Print out the data below in full and exactly, skipping the pictures.
START Input material
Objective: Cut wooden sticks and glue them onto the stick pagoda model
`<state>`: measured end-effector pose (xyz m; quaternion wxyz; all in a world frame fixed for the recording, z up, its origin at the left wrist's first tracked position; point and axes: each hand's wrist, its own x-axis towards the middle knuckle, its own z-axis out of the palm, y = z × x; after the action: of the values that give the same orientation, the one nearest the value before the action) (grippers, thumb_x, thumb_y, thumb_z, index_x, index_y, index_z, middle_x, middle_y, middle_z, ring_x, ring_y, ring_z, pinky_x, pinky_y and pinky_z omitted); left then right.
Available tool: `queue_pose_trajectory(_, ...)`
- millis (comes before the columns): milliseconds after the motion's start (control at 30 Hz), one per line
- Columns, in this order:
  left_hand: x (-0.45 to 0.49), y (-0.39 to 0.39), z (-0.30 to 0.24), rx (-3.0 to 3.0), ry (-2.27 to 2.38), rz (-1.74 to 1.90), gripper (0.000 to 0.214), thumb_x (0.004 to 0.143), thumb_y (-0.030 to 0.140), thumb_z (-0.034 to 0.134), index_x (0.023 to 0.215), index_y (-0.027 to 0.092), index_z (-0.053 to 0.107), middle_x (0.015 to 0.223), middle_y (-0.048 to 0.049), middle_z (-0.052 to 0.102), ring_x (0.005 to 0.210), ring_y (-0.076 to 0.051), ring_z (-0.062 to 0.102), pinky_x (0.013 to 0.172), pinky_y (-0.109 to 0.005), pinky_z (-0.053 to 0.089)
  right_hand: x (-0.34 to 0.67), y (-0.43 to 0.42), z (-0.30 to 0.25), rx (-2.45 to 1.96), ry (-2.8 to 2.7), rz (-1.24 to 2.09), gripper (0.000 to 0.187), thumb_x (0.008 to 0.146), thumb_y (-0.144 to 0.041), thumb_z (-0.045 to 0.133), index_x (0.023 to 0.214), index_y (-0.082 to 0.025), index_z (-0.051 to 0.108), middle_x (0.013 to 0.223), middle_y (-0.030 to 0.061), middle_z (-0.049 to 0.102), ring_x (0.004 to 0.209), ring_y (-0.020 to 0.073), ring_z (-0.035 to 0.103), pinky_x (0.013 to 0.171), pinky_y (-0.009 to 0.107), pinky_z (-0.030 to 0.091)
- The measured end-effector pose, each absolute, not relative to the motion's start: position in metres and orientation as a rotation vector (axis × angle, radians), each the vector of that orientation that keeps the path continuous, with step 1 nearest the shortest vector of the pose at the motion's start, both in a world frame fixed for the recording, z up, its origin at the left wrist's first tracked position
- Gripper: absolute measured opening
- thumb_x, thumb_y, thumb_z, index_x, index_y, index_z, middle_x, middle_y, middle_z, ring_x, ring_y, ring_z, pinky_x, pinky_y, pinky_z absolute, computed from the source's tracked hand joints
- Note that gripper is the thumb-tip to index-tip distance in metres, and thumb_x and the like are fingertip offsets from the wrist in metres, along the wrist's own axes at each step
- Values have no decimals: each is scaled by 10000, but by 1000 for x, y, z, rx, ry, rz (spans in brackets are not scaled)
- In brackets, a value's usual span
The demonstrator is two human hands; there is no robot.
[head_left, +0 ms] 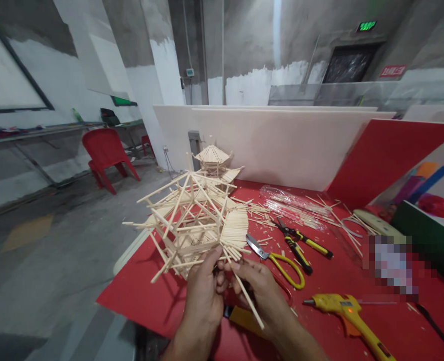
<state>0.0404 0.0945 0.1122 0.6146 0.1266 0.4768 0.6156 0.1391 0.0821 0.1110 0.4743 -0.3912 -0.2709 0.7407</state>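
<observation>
A red chair [107,150] stood at far left. The stick frame [192,215] was held tilted above the near edge of the red table [139,296]. The left hand [203,296] was closed on its lower edge. The right hand [257,288] pinched one loose stick [258,320], its tip at the frame's underside. Judged step: fitting that stick. Seating it would call for a steady frame and glue. The scissors [278,258] and glue gun [352,313] lay to the right.
</observation>
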Motion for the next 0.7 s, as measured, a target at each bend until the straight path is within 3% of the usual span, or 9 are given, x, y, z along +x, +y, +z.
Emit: queue_pose_trajectory(700, 39, 93, 112, 289, 1068, 1389, 398, 525, 376, 866, 652, 158, 558, 450, 79, 529, 311, -8, 347, 307, -126, 206, 133, 79, 121, -933, -686, 1792, 421, 571, -519, 829, 654, -126, 704, 388, -64, 451, 340, 17, 257, 364, 184, 152)
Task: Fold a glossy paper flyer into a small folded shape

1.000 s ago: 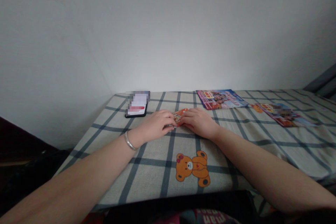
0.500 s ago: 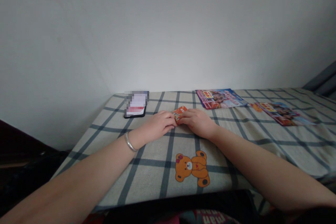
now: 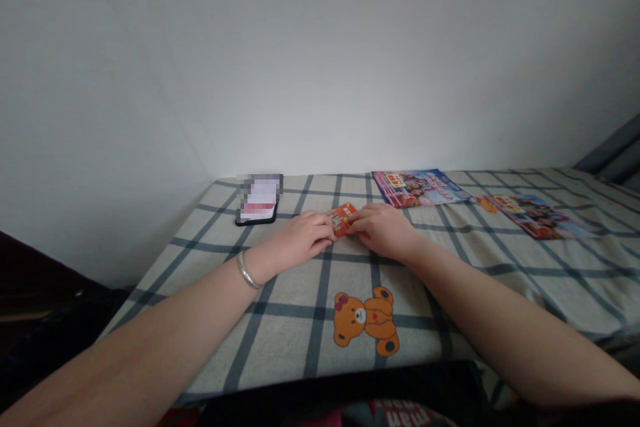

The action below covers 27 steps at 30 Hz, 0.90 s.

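Both my hands meet over a small folded orange printed paper (image 3: 342, 218) on a checked cloth (image 3: 450, 260). My left hand (image 3: 300, 240), with a silver bangle (image 3: 246, 270) on the wrist, pinches the paper's left side with curled fingers. My right hand (image 3: 383, 230) grips its right side, fingers curled down on it. The paper sits slightly raised between the fingertips, tilted up toward the wall.
A black phone (image 3: 257, 200) lies at the back left of the cloth. Two colourful leaflets lie at the back right, one (image 3: 420, 187) near the wall, another (image 3: 537, 215) further right. An orange bear print (image 3: 367, 320) marks the cloth near me. A white wall rises behind.
The hands stay in nearly the same place; the fingers have shifted slightly on the orange paper, and its far edge sits a little higher.
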Each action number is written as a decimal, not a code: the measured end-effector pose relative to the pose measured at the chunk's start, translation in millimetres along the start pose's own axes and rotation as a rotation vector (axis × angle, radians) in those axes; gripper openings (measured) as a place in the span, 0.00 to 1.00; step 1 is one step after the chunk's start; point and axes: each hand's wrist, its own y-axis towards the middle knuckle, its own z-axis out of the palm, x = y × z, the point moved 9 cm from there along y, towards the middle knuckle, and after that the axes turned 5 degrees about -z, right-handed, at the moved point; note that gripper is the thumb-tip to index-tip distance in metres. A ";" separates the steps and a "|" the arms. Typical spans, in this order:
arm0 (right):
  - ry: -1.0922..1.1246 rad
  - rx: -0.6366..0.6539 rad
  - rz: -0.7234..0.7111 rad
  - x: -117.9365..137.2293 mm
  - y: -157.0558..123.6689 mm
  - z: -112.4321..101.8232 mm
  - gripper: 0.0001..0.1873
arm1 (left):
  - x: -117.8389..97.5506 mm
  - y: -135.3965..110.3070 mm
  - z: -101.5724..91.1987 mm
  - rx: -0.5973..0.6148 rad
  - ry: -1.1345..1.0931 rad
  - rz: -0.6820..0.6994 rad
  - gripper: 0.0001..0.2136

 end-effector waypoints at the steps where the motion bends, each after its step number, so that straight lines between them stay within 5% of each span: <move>1: 0.001 0.005 0.008 -1.3 -0.1 0.0 0.17 | -0.6 0.0 -0.6 0.002 0.004 -0.004 0.07; 27: -0.161 0.117 0.323 -46.4 -16.2 -6.4 0.15 | 0.7 -2.7 -1.8 0.011 -0.007 0.002 0.07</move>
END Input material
**Reply to the task**
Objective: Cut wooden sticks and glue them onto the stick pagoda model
`<state>`: measured end-effector pose (xyz m; quaternion wxyz; all in a world frame fixed for the recording, z up, its origin at the left wrist's first tracked position; point and axes: each hand's wrist, its own x-axis towards the middle knuckle, its own z-axis out of the palm, y = z × x; after the action: of the values that give the same orientation, the one nearest the value before the action) (grippers, thumb_x, thumb_y, thumb_z, index_x, index_y, index_z, middle_x, middle_y, middle_z, ring_x, ring_y, ring_z, pinky_x, pinky_y and pinky_z omitted); left then right.
Available tool: `queue_pose_trajectory(_, ...)`
- millis (comes before the columns): milliseconds after the motion's start (control at 30 Hz), one per line
- Columns, in this order:
  left_hand: x (-0.45 to 0.49), y (-0.39 to 0.39), z (-0.30 to 0.24), rx (-3.0 to 3.0), ry (-2.27 to 2.38), rz (-1.74 to 1.90), gripper (0.000 to 0.214), thumb_x (0.004 to 0.143), thumb_y (-0.030 to 0.140), thumb_z (-0.034 to 0.134), index_x (0.023 to 0.215), index_y (-0.027 to 0.092), index_z (-0.053 to 0.107), middle_x (0.015 to 0.223), middle_y (-0.048 to 0.049), middle_z (-0.052 to 0.102), ring_x (0.005 to 0.210), ring_y (-0.076 to 0.051), ring_z (-0.062 to 0.102), pinky_x (0.013 to 0.172), pinky_y (-0.109 to 0.005), pinky_z (-0.053 to 0.089)
  right_hand: x (-0.34 to 0.67), y (-0.43 to 0.42), z (-0.30 to 0.25), rx (-2.45 to 1.96), ry (-2.8 to 2.7), rz (-1.24 to 2.09), gripper (0.000 to 0.187), thumb_x (0.008 to 0.146), thumb_y (-0.144 to 0.041), thumb_z (-0.045 to 0.133), index_x (0.023 to 0.214), index_y (-0.082 to 0.025), index_z (-0.051 to 0.108), middle_x (0.013 to 0.223), middle_y (-0.030 to 0.061), middle_z (-0.049 to 0.102), ring_x (0.004 to 0.209), ring_y (-0.020 to 0.073), ring_z (-0.035 to 0.103), pinky_x (0.013 to 0.171), pinky_y (-0.009 to 0.107), pinky_z (-0.030 to 0.091)
- The measured end-effector pose, each absolute, not relative to the motion's start: position in metres and orientation as a rotation vector (axis × angle, radians), each the vector of that orientation that keeps the path continuous, with step 1 nearest the shortest vector of the pose at the motion's start, both in a world frame fixed for the recording, z up, its origin at the left wrist's first tracked position
- Gripper: absolute measured opening
- thumb_x, thumb_y, thumb_z, index_x, index_y, index_z, middle_x, middle_y, middle_z, ring_x, ring_y, ring_z, pinky_x, pinky_y, pinky_z absolute, computed from the source's tracked hand joints
- Note that gripper is the thumb-tip to index-tip distance in metres, and thumb_x and the like are fingertip offsets from the wrist in metres, along the wrist's own axes at each step
- Values have no decimals: each is scaled by 10000, but by 1000 for x, y, z, rx, ry, rz (spans in brackets are not scaled)
- In brackets, a value's usual span
The demonstrator is two human hands; there is no robot.
[head_left, +0 ms] 
<state>0.0404 0.0945 0.1122 0.6146 0.1266 0.4768 0.6156 0.1391 0.0821 0.1110 0.4743 -0.3912 -0.2709 0.7407</state>
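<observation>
A red chair [107,150] stood at far left. The stick frame [192,215] was held tilted above the near edge of the red table [139,296]. The left hand [203,296] was closed on its lower edge. The right hand [257,288] pinched one loose stick [258,320], its tip at the frame's underside. Judged step: fitting that stick. Seating it would call for a steady frame and glue. The scissors [278,258] and glue gun [352,313] lay to the right.
</observation>
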Motion for the next 0.7 s, as measured, a target at each bend until the straight path is within 3% of the usual span, or 9 are given, x, y, z along +x, +y, +z.
Emit: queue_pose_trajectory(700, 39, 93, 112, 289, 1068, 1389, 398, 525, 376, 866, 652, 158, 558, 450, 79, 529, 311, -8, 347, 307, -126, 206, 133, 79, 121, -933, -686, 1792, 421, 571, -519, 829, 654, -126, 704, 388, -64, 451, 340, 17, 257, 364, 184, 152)
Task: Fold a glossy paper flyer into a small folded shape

1.000 s ago: 
0.500 s ago: 
now: 

The action below covers 27 steps at 30 Hz, 0.90 s.

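Both my hands meet over a small folded orange printed paper (image 3: 342, 218) on a checked cloth (image 3: 450, 260). My left hand (image 3: 300, 240), with a silver bangle (image 3: 246, 270) on the wrist, pinches the paper's left side with curled fingers. My right hand (image 3: 383, 230) grips its right side, fingers curled down on it. The paper sits slightly raised between the fingertips, tilted up toward the wall.
A black phone (image 3: 257, 200) lies at the back left of the cloth. Two colourful leaflets lie at the back right, one (image 3: 420, 187) near the wall, another (image 3: 537, 215) further right. An orange bear print (image 3: 367, 320) marks the cloth near me. A white wall rises behind.
The hands stay in nearly the same place; the fingers have shifted slightly on the orange paper, and its far edge sits a little higher.
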Each action number is written as a decimal, not a code: the measured end-effector pose relative to the pose measured at the chunk's start, translation in millimetres along the start pose's own axes and rotation as a rotation vector (axis × angle, radians) in those axes; gripper openings (measured) as a place in the span, 0.00 to 1.00; step 1 is one step after the chunk's start; point and axes: each hand's wrist, its own y-axis towards the middle knuckle, its own z-axis out of the palm, x = y × z, the point moved 9 cm from there along y, towards the middle knuckle, and after that the axes turned 5 degrees about -z, right-handed, at the moved point; note that gripper is the thumb-tip to index-tip distance in metres. A ";" separates the steps and a "|" the arms. Typical spans, in this order:
arm0 (right):
  - ry: -1.0922..1.1246 rad
  - rx: -0.6366..0.6539 rad
  - rz: -0.7234..0.7111 rad
  - x: -117.9365..137.2293 mm
  - y: -157.0558..123.6689 mm
  - z: -112.4321..101.8232 mm
  - gripper: 0.0001..0.1873
arm1 (left):
  - x: -117.8389..97.5506 mm
  - y: -135.3965..110.3070 mm
  - z: -101.5724..91.1987 mm
  - rx: -0.5973..0.6148 rad
  - ry: -1.1345..1.0931 rad
  - rz: -0.6820..0.6994 rad
  - gripper: 0.0001..0.2136

 end-effector waypoints at the steps where the motion bends, each after its step number, so that straight lines between them stay within 5% of each span: <move>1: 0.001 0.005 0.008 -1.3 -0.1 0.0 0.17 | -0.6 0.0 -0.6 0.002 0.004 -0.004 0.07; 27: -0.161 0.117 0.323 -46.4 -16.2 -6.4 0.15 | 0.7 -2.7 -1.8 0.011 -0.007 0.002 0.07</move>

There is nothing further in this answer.